[Records excerpted from a collection]
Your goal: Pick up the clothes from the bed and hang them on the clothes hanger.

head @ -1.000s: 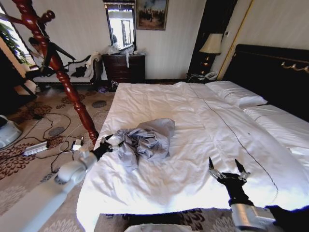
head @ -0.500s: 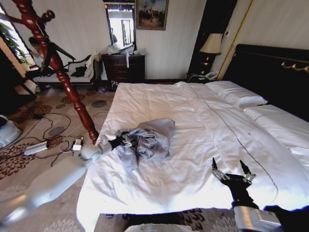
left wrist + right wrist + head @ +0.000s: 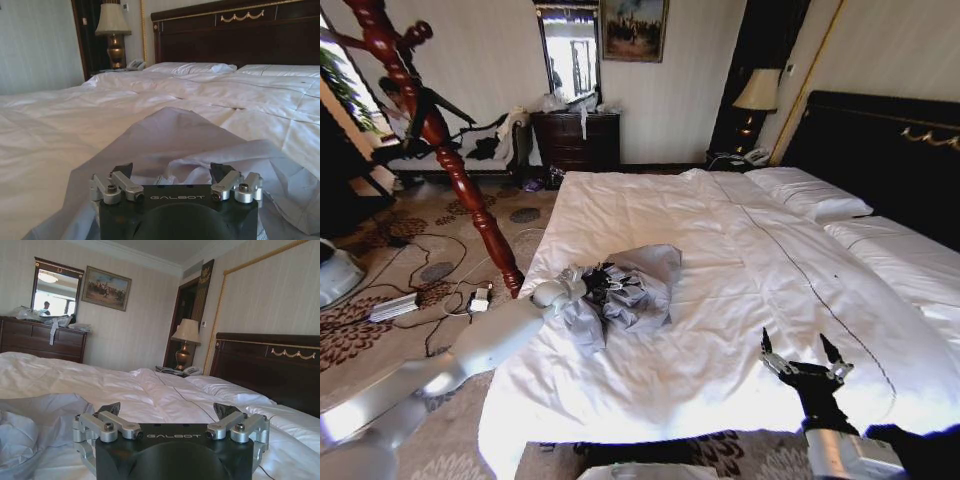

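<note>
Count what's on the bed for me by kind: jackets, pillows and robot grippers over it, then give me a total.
Jackets: 1, the grey-blue jacket crumpled near the bed's left edge.
Pillows: 2, a near pillow and a far pillow by the headboard.
Grippers: 2, left gripper open at the jacket, right gripper open above the sheet.
Total: 5

Striped walls, patterned carpet

Clothes: on the bed, toward my left edge.
Left gripper: I see it over the clothes.
Right gripper: above the bed's near right part, well apart from the clothes.
Coat stand: left of the bed.
</note>
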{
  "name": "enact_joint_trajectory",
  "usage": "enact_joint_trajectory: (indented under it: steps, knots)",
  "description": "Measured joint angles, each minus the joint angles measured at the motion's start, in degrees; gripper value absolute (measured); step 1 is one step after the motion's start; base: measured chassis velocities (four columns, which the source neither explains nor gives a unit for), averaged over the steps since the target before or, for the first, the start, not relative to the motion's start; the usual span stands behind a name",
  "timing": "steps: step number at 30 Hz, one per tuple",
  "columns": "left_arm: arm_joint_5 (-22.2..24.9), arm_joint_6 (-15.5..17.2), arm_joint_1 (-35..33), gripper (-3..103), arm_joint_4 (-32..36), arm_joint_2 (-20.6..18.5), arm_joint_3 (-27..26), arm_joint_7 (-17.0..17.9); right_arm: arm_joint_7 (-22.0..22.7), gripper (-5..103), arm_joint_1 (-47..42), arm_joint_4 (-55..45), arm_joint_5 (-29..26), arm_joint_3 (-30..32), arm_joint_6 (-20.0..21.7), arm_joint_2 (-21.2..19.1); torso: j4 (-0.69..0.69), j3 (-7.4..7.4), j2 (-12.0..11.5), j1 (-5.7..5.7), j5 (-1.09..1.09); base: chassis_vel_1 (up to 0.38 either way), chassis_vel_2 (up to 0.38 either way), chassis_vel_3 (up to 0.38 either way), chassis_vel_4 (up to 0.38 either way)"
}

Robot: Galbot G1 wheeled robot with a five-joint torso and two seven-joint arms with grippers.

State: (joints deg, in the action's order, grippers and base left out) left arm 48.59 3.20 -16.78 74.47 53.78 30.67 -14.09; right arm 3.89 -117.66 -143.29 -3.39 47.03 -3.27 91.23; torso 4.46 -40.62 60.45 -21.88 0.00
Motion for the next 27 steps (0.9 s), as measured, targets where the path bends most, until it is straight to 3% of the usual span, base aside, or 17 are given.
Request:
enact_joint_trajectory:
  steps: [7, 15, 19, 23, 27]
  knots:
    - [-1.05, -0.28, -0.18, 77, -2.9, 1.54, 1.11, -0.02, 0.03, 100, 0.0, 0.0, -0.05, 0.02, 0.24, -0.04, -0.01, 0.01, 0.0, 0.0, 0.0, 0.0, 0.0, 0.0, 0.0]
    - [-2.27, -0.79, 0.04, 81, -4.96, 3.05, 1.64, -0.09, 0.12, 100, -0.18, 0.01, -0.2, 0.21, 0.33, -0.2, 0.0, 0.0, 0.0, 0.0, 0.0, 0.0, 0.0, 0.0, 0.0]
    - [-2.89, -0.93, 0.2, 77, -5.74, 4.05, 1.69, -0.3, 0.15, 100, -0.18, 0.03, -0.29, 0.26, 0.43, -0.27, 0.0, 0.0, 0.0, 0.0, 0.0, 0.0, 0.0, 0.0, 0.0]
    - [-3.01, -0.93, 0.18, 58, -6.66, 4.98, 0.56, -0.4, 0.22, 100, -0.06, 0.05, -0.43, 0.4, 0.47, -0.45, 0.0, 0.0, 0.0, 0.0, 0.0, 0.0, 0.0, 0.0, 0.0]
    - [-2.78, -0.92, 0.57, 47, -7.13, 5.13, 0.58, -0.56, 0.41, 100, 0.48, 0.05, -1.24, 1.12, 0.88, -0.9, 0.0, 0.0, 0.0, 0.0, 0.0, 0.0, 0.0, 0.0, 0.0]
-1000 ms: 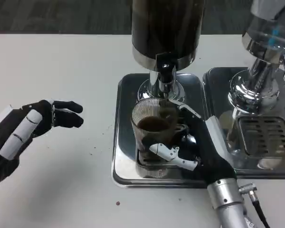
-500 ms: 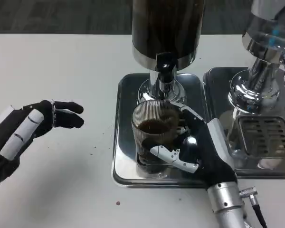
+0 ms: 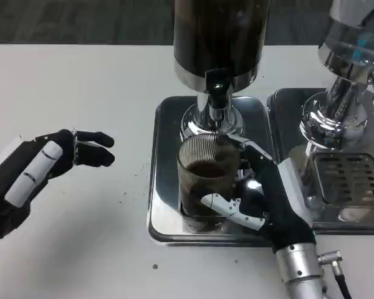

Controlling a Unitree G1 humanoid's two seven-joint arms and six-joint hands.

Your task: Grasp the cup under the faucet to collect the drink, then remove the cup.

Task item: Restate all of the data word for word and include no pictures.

Written response:
Your goal: Pick up the clothes from the bed and hang them on the clothes hanger.

head @ -1.000s: 
head @ -0.500s: 
left wrist + right wrist + head @ +0.000s: 

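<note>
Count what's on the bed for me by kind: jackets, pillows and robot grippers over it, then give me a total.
Jackets: 1, the grey-blue jacket crumpled near the bed's left edge.
Pillows: 2, a near pillow and a far pillow by the headboard.
Grippers: 2, left gripper open at the jacket, right gripper open above the sheet.
Total: 5

Striped walls, patterned carpet

Clothes: on the bed, toward my left edge.
Left gripper: I see it over the clothes.
Right gripper: above the bed's near right part, well apart from the clothes.
Coat stand: left of the bed.
</note>
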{
  "name": "enact_joint_trajectory",
  "usage": "enact_joint_trajectory: (indented under it: steps, knots)",
  "description": "Measured joint angles, each minus the joint angles measured at the motion's start, in degrees; gripper value absolute (measured); step 1 is one step after the motion's start; base: measured chassis velocities (four columns, which the source neither explains nor gives a unit for), averaged over the steps since the target before or, for the first, the start, not relative to the motion's start; the usual span stands behind a name",
  "timing": "steps: step number at 30 Hz, one per tuple",
  "columns": "left_arm: arm_joint_5 (-22.2..24.9), arm_joint_6 (-15.5..17.2), arm_joint_1 (-35..33), gripper (-3..103), arm_joint_4 (-32..36), arm_joint_2 (-20.6..18.5), arm_joint_3 (-27..26), arm_joint_7 (-17.0..17.9); right_arm: arm_joint_7 (-22.0..22.7), gripper (-5..103), arm_joint_1 (-47..42), arm_joint_4 (-55..45), arm_joint_5 (-29..26), arm_joint_3 (-30..32), arm_joint_6 (-20.0..21.7), arm_joint_2 (-21.2..19.1); torso: j4 (-0.69..0.69), j3 (-7.4..7.4), j2 (-12.0..11.5), j1 (-5.7..5.7), j5 (-1.09..1.09); base: chassis_vel_1 (up to 0.38 either way), chassis_vel_2 (up to 0.38 either way), chassis_vel_3 (up to 0.38 either way), chassis_vel_4 (up to 0.38 either way)"
}

Robot: Galbot G1 wheeled robot with a five-joint torso and two seven-joint arms with grippers.

State: (joints deg, in the action's order, grippers and base left out) left arm 48.59 3.20 -16.78 74.47 53.78 30.67 -14.09; right arm 3.89 -117.66 -143.29 -3.39 47.03 -3.27 91.23; torso 4.46 -40.62 60.45 -21.88 0.00
Motion for the next 27 steps (0.9 s), as measured, targets where the path bends most, until it is straight to 3% of the usual span, base aside, or 17 are given.
Request:
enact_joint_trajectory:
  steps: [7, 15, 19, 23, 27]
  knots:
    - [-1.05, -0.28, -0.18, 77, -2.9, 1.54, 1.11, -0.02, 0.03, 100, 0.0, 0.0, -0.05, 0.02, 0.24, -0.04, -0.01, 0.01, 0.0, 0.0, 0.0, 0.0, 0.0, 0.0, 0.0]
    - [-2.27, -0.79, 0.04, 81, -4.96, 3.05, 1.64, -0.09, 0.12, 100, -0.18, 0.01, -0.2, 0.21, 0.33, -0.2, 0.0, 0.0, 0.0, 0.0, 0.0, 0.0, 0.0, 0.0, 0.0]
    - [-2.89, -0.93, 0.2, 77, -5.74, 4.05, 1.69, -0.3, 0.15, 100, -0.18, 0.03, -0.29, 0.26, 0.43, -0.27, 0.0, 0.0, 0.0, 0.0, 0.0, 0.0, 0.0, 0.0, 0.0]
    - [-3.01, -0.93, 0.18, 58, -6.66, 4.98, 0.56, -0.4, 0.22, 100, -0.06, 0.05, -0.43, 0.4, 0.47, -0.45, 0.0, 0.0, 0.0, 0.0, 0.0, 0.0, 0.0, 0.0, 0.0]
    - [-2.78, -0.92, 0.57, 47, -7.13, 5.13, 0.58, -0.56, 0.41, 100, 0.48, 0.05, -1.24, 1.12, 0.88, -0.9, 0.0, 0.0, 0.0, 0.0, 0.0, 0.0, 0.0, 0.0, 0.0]
-1000 ms: 
-500 ms: 
+0 ms: 

Controlling a Unitree G1 humanoid's two seven-joint arms and six-joint hands.

Your task: Grasp the cup under the faucet to collect the drink, then remove the cup.

With that, the output is done.